Most cameras that are sold as ‘IR security cameras’ are, in fact, NOT infrared cameras. They are ‘broad spectrum’ cameras that operate in the visible region and the IR at the same time. The ‘security’ aspect of their operation usually comprises an infrared illuminator that switches on in darkness but nothing happens to the camera chip operation itself – it is still viewing in the visible even though light levels are low and that is why it can see through Stealthplate.

What happens when I drive up to an ANPR controlled barrier, like for a car park, and the camera can’t read my plate?

ANPR controlled entry and exit systems, fuel station monitoring systems and the like have to have a ‘default’ algorithm – a method of dealing with a vehicle, the plate of which it cannot read. There are situations where you might have an obscured number plate and not know it. What if you have snow or mud covering your plate? You can’t be sat at a car park entrance with a queue forming behind you and nothing happening. So the barrier goes up and the charging system deals with you in another way. You might sit there for a couple of minutes while the system works out it can’t read your plate, but it won’t stop you getting where you want to go.

What sizes do you make Stealthplate in?

Stealthplate was initially designed for the standard EU sized number plates we use in the UK – 520 x 110mm in size. However, we also stock the following sizes for other countries:

380mm wide x 105mm high
372mm wide x 132mm high
440mm wide x 140mm high
302mm wide x 150mm high – standard size for US plates

Actually we make them a couple of millimetres smaller than these sizes because it aids fitting. We also stock standard UK motorcycle sized Stealthplates at 226 x 176mm.

Choose the size you require from the selection in the shop.

I have a pressed metal licence plates on my car. How do I apply Stealthplate to these?

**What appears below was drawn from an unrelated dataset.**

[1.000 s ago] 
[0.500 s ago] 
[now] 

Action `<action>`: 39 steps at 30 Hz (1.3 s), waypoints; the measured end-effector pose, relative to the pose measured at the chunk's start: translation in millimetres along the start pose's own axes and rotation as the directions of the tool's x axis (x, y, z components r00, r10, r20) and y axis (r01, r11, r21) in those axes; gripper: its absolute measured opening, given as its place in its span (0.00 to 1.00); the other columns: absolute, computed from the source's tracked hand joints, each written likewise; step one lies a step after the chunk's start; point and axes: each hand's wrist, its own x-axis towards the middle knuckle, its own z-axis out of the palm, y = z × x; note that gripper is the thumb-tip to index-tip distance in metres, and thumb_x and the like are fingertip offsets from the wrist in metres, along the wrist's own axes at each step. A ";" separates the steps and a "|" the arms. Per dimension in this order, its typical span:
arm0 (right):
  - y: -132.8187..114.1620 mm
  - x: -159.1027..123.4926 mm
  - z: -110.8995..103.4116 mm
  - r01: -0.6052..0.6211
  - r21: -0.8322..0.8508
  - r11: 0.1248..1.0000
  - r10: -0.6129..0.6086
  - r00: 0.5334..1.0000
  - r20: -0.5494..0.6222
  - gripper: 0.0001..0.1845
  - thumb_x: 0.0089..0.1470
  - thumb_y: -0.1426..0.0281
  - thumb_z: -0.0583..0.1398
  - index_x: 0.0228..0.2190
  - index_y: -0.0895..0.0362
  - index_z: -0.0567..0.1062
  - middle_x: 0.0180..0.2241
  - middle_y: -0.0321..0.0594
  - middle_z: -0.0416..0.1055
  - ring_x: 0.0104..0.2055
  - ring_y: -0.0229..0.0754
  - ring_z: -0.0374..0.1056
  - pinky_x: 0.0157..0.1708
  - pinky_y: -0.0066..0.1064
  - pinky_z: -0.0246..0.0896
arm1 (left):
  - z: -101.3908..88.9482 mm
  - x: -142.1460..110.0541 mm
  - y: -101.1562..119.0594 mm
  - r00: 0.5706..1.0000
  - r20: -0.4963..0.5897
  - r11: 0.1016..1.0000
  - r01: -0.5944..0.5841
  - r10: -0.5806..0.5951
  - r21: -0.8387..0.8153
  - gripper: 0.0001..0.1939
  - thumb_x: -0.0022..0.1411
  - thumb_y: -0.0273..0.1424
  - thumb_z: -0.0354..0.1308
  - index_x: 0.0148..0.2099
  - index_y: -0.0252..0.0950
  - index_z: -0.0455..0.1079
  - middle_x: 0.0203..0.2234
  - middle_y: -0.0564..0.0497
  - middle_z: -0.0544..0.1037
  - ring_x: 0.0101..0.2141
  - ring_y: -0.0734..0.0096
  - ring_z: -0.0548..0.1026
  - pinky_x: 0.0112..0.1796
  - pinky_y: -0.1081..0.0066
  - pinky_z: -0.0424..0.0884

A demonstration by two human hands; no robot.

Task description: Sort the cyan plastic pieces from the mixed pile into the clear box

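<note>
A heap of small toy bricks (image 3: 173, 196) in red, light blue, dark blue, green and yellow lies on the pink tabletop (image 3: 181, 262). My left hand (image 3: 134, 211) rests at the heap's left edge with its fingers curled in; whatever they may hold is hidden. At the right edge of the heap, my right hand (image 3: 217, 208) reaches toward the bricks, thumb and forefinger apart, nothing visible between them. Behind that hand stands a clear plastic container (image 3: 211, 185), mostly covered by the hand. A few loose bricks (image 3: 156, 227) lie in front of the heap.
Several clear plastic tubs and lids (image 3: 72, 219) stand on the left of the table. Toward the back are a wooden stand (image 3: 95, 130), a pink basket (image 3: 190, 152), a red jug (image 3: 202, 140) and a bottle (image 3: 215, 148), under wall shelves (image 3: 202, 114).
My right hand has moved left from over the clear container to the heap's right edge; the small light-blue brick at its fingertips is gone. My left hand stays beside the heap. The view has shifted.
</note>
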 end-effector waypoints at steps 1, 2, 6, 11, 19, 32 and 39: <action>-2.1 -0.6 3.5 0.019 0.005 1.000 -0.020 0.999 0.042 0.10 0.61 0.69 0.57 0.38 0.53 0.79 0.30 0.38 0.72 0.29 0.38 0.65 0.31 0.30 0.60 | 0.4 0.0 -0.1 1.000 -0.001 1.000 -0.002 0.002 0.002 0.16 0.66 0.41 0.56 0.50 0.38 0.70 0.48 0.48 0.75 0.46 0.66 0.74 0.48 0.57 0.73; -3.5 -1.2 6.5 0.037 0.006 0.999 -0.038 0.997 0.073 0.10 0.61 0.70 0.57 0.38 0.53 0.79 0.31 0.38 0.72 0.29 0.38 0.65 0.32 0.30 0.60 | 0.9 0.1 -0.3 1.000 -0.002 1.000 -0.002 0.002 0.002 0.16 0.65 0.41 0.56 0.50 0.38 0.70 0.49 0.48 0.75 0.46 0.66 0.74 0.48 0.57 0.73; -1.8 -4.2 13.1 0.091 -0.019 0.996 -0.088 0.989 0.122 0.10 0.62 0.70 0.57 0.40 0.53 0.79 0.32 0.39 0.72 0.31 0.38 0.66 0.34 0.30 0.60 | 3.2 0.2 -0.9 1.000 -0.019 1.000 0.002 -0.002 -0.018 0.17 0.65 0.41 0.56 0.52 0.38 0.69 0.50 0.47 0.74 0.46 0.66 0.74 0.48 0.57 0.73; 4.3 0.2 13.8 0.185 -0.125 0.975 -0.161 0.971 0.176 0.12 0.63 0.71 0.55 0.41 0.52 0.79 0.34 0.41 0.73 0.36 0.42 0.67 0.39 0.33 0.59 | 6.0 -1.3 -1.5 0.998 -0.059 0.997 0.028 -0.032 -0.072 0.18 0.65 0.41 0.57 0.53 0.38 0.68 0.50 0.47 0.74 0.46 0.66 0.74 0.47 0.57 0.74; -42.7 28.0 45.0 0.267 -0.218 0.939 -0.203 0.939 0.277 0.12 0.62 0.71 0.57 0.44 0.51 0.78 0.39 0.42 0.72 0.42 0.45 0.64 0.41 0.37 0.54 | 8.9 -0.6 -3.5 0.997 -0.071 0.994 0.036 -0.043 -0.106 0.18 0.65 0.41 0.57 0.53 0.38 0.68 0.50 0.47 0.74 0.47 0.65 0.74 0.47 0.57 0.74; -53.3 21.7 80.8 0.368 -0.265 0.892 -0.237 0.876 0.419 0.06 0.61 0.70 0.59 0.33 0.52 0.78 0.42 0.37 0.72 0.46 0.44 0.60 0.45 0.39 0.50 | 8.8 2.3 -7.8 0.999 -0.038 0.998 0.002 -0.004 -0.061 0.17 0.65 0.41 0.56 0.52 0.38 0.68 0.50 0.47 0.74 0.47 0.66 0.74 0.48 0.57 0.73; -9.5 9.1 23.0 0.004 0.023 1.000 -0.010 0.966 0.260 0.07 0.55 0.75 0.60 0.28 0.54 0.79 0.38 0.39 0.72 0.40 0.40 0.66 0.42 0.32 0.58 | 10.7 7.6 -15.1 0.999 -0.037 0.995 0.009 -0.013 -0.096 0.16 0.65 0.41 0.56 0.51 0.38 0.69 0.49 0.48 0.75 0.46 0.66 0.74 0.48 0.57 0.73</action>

Stealthplate is self-adhesive and needs a substantial surface area for the adhesive to stick to. Pressed metal plates with raised letters and numbers only present the raised surfaces to adhere to and leave gaps that can fill with dust, dirt and condensation. Most customers who have pressed metal plates use readily available plate covers and stick Stealthplate to those. In the USA, for example, try: http://www.autozone.com/license-plate-and-accessories/license-plate-cover

I have a peculiarly shaped/sized number plate. Can I trim Stealthplate to size or can you make me a custom sized Stealthplate?

We process thin polycarbonate sheet to achieve Stealthplate’s blocking characteristics and then laminate a double sided adhesive onto it so you can stick it to you plate. It is possible to trim Stealthplate using a pair of stout scissors. However, you have to be careful to achieve clean edges to the cuts otherwise rain and road salt can get in and corrode the optically active material.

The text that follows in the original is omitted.